Business Engineering

After a quick google search I see this term has already been taken, but for the sake of this post, let’s pretend it’s a new concept.

Let me begin by defining the term “engineering” in my own words; the use of science to systematically advance society through the development and implementation of new technology.  So how does this relate to entrepreneurship?  It describes entrepreneurship almost perfectly;

Except a business is the product.

Engineers must make trade-offs when designing a product.  Entrepreneurs must make trade-offs when determining a business model.

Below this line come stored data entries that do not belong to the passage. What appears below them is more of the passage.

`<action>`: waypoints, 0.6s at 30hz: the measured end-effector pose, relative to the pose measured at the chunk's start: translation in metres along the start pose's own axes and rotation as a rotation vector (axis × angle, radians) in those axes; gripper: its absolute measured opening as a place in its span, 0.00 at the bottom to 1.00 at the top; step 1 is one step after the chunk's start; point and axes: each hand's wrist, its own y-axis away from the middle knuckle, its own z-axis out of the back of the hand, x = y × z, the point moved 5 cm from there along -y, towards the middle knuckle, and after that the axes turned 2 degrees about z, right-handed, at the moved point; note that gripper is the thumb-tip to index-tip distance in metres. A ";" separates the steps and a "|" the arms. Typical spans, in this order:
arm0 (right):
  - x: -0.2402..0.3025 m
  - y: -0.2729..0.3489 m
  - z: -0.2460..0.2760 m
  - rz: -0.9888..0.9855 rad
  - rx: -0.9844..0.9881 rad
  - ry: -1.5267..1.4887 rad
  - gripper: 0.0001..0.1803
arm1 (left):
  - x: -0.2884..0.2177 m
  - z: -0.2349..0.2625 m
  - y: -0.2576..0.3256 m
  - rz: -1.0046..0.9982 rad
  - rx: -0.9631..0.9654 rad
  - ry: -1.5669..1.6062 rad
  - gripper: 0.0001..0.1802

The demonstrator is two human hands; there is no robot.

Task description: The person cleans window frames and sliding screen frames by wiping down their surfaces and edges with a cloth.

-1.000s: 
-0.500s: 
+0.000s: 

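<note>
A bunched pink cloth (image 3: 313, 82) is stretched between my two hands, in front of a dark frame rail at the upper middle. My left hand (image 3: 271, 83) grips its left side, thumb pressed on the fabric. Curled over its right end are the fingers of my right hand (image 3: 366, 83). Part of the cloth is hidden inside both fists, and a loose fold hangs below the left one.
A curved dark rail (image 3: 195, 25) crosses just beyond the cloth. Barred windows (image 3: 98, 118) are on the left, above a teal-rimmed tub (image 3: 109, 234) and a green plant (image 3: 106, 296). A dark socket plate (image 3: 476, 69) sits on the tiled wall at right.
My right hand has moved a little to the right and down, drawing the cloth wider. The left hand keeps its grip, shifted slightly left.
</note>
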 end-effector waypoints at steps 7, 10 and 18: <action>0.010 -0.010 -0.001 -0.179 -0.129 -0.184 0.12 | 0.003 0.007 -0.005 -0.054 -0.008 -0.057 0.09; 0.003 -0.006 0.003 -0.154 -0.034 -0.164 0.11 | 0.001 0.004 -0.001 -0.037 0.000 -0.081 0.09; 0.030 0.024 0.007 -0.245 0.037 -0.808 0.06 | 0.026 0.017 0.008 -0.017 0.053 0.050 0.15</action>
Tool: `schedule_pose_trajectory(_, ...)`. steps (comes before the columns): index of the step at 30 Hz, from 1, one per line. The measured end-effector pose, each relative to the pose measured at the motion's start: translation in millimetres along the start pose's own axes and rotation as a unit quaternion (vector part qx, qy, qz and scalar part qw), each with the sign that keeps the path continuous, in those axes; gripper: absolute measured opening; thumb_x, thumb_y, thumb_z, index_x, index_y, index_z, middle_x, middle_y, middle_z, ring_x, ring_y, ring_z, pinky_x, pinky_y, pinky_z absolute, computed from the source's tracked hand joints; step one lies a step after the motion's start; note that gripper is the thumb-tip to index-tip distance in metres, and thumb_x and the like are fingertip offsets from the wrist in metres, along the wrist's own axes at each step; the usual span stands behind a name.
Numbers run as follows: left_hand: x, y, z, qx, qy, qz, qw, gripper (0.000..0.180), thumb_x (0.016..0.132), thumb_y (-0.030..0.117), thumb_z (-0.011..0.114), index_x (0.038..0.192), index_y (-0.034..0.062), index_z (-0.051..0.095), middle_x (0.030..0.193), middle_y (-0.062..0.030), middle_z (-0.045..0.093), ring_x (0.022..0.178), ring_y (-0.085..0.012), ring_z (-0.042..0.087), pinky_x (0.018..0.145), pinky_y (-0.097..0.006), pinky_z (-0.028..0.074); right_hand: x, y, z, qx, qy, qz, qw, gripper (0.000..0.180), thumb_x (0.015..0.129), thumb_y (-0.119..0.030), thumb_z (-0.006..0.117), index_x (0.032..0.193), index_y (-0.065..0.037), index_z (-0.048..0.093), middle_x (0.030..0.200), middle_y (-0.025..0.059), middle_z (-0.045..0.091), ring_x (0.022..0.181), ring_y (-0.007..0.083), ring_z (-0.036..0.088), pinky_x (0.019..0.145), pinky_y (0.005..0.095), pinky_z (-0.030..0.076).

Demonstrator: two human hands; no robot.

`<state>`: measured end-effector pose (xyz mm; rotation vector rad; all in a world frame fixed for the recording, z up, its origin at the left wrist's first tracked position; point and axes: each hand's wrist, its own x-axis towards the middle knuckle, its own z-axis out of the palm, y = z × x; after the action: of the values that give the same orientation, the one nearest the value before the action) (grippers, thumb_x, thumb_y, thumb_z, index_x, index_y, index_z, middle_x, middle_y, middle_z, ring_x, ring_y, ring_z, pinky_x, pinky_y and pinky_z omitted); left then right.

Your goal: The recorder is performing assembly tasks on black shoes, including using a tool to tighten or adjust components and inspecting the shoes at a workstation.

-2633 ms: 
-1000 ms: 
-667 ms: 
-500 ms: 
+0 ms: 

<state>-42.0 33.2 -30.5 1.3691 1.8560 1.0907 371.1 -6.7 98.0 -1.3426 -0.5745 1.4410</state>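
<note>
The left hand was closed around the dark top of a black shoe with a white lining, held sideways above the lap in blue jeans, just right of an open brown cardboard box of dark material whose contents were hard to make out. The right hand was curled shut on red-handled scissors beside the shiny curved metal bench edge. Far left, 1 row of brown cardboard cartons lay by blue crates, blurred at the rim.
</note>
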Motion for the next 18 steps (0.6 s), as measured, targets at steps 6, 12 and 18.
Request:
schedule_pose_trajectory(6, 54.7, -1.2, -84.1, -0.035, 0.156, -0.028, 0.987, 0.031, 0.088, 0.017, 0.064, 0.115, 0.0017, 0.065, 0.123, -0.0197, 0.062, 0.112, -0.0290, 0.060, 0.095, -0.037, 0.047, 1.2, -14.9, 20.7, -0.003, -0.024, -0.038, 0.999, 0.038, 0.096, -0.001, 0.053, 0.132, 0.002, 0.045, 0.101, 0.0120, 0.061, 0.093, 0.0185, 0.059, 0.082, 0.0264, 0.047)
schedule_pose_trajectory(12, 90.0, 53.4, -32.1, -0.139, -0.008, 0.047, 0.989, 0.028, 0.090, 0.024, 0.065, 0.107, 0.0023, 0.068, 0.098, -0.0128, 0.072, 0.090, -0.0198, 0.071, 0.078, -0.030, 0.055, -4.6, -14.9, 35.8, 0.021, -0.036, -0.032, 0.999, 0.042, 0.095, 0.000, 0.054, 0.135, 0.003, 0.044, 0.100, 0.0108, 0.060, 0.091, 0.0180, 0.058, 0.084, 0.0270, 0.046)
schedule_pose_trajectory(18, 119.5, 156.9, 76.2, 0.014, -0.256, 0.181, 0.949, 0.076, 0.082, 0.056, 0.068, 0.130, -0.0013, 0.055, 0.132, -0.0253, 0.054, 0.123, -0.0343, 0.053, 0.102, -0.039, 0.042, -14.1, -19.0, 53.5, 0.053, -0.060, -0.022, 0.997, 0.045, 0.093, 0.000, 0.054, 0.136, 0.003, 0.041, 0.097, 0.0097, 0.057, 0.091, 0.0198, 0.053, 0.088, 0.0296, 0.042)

Engineers build products to increase efficiency, reduce costs, and solve a pain.  Entrepreneurs build organizations of people to increase efficiency, reduce costs, and solve a pain.  An engineer may decide to switch out a circuit board to improve energy efficiency.  An entrepreneur might decide to lay off an employee to increase gross profit.  The parallels are endless.  And while it is the case that products by engineers and products by entrepreneurs are fundamentally different, they are innately related;

Entrepreneurs build a product to sell a product.

The real product of an entrepreneur is a business model tailored to the actual product it aims to sell.  And much like an engineer must go through a repetitious process of design, trial-and-error, and testing; the path to a viable business can only be achieved through the same processes.

The entrepreneur is its own breed of engineer.